Required work -> Give back the whole listing exactly as written, pictures excluded.

Information provided ->
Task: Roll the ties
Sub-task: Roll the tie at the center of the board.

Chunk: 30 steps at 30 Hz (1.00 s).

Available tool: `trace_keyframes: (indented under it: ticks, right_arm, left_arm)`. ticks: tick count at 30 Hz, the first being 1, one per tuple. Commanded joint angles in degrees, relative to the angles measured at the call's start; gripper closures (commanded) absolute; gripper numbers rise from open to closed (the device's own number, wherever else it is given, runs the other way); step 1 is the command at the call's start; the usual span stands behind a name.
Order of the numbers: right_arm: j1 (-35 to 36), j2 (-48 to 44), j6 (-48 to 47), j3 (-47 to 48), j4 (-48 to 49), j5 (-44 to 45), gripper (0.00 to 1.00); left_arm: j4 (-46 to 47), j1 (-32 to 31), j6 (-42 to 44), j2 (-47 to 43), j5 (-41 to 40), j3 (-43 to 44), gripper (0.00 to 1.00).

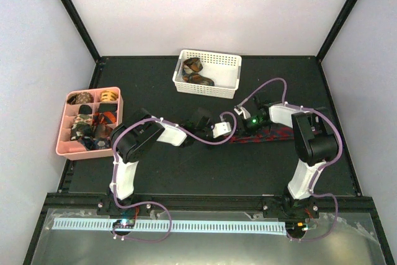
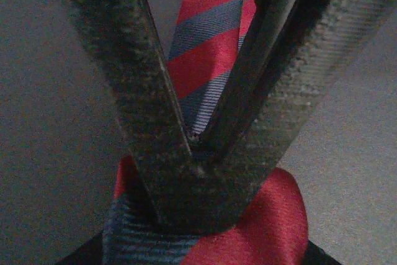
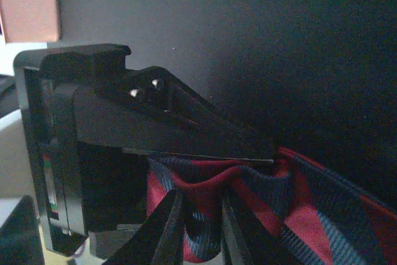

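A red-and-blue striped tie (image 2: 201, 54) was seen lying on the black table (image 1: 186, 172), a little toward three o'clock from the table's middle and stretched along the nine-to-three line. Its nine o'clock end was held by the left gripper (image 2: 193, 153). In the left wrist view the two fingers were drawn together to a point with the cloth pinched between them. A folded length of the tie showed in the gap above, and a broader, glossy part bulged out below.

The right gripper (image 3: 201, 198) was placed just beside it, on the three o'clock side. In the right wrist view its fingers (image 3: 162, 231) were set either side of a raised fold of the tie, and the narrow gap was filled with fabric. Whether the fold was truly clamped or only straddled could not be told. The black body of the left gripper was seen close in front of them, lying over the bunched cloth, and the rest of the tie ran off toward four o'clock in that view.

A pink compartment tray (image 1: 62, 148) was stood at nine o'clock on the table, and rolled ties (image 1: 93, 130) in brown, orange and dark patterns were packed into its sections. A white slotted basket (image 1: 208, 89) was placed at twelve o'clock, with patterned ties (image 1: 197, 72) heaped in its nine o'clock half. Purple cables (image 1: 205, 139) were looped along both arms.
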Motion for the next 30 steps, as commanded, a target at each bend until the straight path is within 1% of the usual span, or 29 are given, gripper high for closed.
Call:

Result below ->
Task: Roll the ties
Sub-task: Roll the tie at the center of the board.

Chunk: 30 steps at 30 Hz (1.00 s).

Available tool: `trace_keyframes: (indented under it: ticks, right_arm, left_arm)`. ticks: tick count at 30 Hz, the first being 1, one per tuple. Commanded joint angles in degrees, relative to the angles measured at the call's start; gripper closures (commanded) absolute; gripper numbers rise from open to closed (the device's own number, wherever else it is given, runs the other way); step 1 is the command at the call's start; the usual span stands behind a name.
Order of the numbers: right_arm: j1 (-35 to 36), j2 (-48 to 44), j6 (-48 to 47), j3 (-47 to 48), j4 (-48 to 49), j5 (-44 to 45), gripper (0.00 to 1.00); left_arm: j4 (-46 to 47), j1 (-32 to 31), j6 (-42 to 44), j2 (-47 to 43), j5 (-41 to 40), j3 (-43 to 44), gripper (0.00 to 1.00).


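A red-and-blue striped tie (image 2: 201, 54) was seen lying on the black table (image 1: 186, 172), a little toward three o'clock from the table's middle and stretched along the nine-to-three line. Its nine o'clock end was held by the left gripper (image 2: 193, 153). In the left wrist view the two fingers were drawn together to a point with the cloth pinched between them. A folded length of the tie showed in the gap above, and a broader, glossy part bulged out below.

The right gripper (image 3: 201, 198) was placed just beside it, on the three o'clock side. In the right wrist view its fingers (image 3: 162, 231) were set either side of a raised fold of the tie, and the narrow gap was filled with fabric. Whether the fold was truly clamped or only straddled could not be told. The black body of the left gripper was seen close in front of them, lying over the bunched cloth, and the rest of the tie ran off toward four o'clock in that view.

A pink compartment tray (image 1: 62, 148) was stood at nine o'clock on the table, and rolled ties (image 1: 93, 130) in brown, orange and dark patterns were packed into its sections. A white slotted basket (image 1: 208, 89) was placed at twelve o'clock, with patterned ties (image 1: 197, 72) heaped in its nine o'clock half. Purple cables (image 1: 205, 139) were looped along both arms.
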Motion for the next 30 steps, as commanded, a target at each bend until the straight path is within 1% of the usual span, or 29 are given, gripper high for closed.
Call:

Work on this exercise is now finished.